_Available records_.
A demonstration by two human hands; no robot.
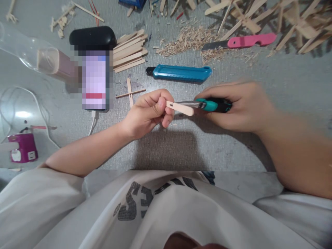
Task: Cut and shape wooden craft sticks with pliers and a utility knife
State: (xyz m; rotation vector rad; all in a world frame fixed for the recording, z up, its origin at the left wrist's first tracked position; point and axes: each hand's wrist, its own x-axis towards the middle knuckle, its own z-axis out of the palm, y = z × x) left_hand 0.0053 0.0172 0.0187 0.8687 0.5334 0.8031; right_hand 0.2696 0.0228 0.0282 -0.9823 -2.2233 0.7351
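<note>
Between the thumb and fingers of my left hand is a wooden craft stick, its rounded end pointing right. A small dark slot shows in the stick near my thumb. My right hand is closed around teal-and-black long-nose pliers. Their metal jaws reach left over the stick to about the slot; whether they grip the wood I cannot tell. Left of my hands lies a small cross of two sticks on the grey table. A blue utility knife lies just beyond my hands.
Behind are stacked craft sticks, wood shavings, a pink-handled knife and assembled stick pieces. At left are a phone on a white cable, a black case, a clear bottle and a purple charger.
</note>
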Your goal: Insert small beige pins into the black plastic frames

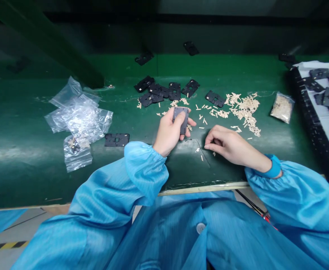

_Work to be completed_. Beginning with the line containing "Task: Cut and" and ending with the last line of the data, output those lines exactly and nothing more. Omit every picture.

_Task output_.
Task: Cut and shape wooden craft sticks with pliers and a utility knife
State: (xyz m; rotation vector rad; all in a world frame fixed for the recording, z up, its origin at the left wrist's first tracked position; point and axes: each hand's wrist, its own x-axis towards the middle knuckle, its own z-axis out of the palm, y = z × x) left_hand 0.0053 0.0172 0.0187 0.8687 0.5334 0.8031; right_hand 0.2696 0.0228 0.0282 -0.9823 -2.2233 0.7351
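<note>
Between the thumb and fingers of my left hand is a wooden craft stick, its rounded end pointing right. A small dark slot shows in the stick near my thumb. My right hand is closed around teal-and-black long-nose pliers. Their metal jaws reach left over the stick to about the slot; whether they grip the wood I cannot tell. Left of my hands lies a small cross of two sticks on the grey table. A blue utility knife lies just beyond my hands.
Behind are stacked craft sticks, wood shavings, a pink-handled knife and assembled stick pieces. At left are a phone on a white cable, a black case, a clear bottle and a purple charger.
</note>
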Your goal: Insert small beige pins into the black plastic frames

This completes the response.